OTTAWA — Health Canada has quietly deleted from its website all references to a planned framework for rare-disease drugs that dates back to 2012 and was intended to improve the availability of such drugs in Canada.
Canada is one of the only developed countries without a regulatory framework for rare-disease drugs, also known as orphan drugs.
Durhane Wong-Rieger, president and CEO of the Canadian Organization for Rare Disorders, said the decision “certainly seems to be the kiss of death” for the orphan drug framework.
“I am totally, totally devastated that they have taken such a big move to totally eliminate it,” she said.
Until Oct. 6, a Health Canada webpage claimed the department was “developing an orphan drug regulatory framework that seeks to encourage the development of orphan drugs and increase the availability of these products on the Canadian market.” It also promised consultations that were “expected to take place before the end of 2017.” The webpage has since been removed.
Orphan drug regulations had been listed as one of the proposals that Health Canada expected to bring forward between 2017 and 2019, but the initiative has now disappeared from the department’s regulatory plan.
Conservative MP Tom Kmiec, whose three children have a rare disease called Alport syndrome, said the change is “surprising.”
“Obviously it’s not a priority if it’s not in Health Canada’s forward regulatory plan,” he said.
I am totally, totally devastated that they have taken such a big move
Canada’s orphan drug framework was first announced by the Harper government in 2012, but has sat on the back burner for several years since then. Elsewhere, such frameworks provide incentives for pharmaceutical companies to develop drugs for small numbers of patients suffering from rare diseases, which are defined in Europe as those affecting fewer than one in 2,000 people. Incentives can include tax credits for clinical trial expenses, research grants, expedited approvals and waived approval fees, and market exclusivity for a number of years.
Without a framework in Canada, Wong-Rieger said, pharmaceutical companies may not bother to apply for marketing approval for their orphan drugs in this country. “Companies don’t know to come and they don’t know to come early and they don’t know to do clinical trials here,” she said.
Wong-Rieger said she was “quite dismayed” to learn that Health Canada has pulled orphan drugs from its regulatory plan. “Now it seems that without even letting us know, they’ve decided basically to discontinue it.”
Health Canada says it has launched a new regulatory review of drugs and devices focused on improving access to drugs. “Many elements initially proposed as part of an orphan drug regulatory framework are now being considered more broadly for all drugs as part of this initiative,” a spokesperson told the Post by email.
But the department offered no timeline for that new review, Kmiec pointed out. “That worries me, because patients don’t have time for that.” He believes much of the previous government’s work on the issue has been “undone.”
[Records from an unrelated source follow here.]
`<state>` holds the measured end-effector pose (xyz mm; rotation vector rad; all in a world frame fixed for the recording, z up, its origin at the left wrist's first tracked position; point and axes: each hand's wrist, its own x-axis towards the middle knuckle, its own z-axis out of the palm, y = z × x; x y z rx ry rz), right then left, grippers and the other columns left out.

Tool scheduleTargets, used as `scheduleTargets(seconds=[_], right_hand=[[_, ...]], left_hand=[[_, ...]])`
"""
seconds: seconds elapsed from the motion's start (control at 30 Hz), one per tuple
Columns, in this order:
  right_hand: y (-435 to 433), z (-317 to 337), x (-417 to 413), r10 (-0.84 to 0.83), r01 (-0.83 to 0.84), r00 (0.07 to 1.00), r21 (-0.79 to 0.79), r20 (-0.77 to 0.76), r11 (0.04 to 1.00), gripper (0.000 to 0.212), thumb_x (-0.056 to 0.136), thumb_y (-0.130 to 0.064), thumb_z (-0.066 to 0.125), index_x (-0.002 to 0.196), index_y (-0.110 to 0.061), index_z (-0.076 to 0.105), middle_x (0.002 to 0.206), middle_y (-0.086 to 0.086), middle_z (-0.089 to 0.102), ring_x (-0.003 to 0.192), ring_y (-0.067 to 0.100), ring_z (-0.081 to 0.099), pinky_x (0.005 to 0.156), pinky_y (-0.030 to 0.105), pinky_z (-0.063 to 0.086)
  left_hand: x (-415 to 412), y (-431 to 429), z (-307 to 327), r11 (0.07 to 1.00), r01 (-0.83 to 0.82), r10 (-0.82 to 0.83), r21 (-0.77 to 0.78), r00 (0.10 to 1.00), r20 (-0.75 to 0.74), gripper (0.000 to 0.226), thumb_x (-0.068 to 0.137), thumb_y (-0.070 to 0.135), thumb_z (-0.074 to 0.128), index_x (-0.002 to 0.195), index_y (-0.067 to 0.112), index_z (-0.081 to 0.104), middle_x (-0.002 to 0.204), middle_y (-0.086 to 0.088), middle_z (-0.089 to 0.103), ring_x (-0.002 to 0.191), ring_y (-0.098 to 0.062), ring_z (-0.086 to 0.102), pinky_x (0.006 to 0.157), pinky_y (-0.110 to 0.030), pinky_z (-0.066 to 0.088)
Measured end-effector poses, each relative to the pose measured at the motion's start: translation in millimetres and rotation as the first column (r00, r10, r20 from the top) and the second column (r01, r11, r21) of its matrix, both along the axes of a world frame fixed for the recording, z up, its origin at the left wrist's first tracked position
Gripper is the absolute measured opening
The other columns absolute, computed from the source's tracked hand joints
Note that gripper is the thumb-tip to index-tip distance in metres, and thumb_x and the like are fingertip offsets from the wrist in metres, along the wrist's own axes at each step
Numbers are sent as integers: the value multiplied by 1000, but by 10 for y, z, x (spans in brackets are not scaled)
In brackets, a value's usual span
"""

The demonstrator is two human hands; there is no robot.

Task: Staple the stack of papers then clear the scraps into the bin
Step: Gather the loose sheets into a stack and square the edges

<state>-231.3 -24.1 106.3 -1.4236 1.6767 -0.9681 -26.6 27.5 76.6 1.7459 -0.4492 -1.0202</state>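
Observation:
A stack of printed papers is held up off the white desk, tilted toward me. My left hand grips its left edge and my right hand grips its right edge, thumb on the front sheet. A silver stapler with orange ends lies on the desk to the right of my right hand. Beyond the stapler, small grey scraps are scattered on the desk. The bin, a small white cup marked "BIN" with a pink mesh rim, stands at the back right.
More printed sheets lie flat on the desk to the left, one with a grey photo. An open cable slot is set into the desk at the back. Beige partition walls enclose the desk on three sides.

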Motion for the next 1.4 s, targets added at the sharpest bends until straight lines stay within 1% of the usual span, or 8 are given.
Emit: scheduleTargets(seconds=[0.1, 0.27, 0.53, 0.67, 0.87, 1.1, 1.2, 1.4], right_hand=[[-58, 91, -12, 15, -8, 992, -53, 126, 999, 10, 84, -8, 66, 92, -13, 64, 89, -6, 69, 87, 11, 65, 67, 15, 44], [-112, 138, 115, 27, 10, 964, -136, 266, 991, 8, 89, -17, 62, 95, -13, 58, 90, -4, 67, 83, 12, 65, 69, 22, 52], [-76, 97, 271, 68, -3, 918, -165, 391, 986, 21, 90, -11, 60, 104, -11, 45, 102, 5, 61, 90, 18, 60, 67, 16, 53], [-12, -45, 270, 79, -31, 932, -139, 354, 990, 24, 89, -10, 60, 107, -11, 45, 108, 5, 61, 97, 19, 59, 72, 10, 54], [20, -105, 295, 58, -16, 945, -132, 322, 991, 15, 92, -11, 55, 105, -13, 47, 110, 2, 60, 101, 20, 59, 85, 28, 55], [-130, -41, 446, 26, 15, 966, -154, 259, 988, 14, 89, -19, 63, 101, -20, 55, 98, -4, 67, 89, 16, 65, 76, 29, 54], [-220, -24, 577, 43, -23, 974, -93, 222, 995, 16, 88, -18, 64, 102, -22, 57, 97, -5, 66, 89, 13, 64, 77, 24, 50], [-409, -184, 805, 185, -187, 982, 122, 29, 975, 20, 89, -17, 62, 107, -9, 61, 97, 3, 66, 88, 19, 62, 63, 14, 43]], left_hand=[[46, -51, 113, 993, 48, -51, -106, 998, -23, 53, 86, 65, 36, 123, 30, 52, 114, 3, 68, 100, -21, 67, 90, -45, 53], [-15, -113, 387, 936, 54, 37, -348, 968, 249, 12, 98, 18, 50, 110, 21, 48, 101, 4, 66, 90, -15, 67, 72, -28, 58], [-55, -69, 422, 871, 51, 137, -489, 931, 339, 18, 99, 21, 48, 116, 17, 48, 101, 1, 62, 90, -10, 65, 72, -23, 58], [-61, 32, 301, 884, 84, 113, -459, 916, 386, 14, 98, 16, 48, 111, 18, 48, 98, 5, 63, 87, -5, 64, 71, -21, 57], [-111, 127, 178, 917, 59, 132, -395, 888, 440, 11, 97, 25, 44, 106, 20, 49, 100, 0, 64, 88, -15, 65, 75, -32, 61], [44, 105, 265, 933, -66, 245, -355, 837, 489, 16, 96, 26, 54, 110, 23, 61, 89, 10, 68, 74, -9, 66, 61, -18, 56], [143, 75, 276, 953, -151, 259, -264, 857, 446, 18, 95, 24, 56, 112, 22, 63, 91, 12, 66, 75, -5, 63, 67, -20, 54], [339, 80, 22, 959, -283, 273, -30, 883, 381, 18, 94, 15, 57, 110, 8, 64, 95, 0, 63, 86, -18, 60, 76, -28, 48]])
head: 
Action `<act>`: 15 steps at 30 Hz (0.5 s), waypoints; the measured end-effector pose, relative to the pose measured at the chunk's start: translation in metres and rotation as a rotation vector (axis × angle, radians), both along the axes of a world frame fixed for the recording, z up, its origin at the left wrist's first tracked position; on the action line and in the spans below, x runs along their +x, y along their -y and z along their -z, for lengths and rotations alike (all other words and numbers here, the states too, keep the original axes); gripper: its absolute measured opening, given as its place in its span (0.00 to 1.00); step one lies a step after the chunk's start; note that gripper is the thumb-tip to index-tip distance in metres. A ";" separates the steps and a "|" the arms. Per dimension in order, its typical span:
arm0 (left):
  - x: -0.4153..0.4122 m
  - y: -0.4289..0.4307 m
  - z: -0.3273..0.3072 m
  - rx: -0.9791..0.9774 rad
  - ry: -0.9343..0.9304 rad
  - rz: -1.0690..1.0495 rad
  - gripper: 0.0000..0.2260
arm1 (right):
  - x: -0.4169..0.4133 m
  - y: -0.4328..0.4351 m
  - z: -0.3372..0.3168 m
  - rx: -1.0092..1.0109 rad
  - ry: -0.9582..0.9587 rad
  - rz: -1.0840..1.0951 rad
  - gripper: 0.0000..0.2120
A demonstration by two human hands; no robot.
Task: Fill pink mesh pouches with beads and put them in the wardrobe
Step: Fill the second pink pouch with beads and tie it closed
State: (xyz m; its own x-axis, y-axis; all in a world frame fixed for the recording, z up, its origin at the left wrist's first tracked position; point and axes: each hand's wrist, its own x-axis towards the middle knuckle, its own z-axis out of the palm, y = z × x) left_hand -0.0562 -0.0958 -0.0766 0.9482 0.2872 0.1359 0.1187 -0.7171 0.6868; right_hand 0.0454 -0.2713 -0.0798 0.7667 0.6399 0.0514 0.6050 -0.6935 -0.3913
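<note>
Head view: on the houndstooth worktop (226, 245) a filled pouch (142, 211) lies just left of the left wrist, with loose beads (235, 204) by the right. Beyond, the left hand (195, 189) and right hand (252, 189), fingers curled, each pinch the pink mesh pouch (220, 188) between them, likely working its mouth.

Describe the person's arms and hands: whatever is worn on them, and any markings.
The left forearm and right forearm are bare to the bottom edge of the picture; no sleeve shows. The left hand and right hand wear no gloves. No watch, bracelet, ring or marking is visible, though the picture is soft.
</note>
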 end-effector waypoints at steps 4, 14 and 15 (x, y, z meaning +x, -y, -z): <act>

Wong-Rieger said it’s not enough to treat orphan drugs the same as other pharmaceuticals, when other countries provide incentives for their development. “The problem is that the rest of the world does not get the message that we actually are trying to approve those drugs,” she said.
Internationally, the production of orphan drugs has ballooned in recent years, due in part to orphan drug policies. In the U.S., more than 500 orphan drugs have been approved for marketing since the passage of the Orphan Drug Act in 1983, compared to fewer than 10 in the preceding decade.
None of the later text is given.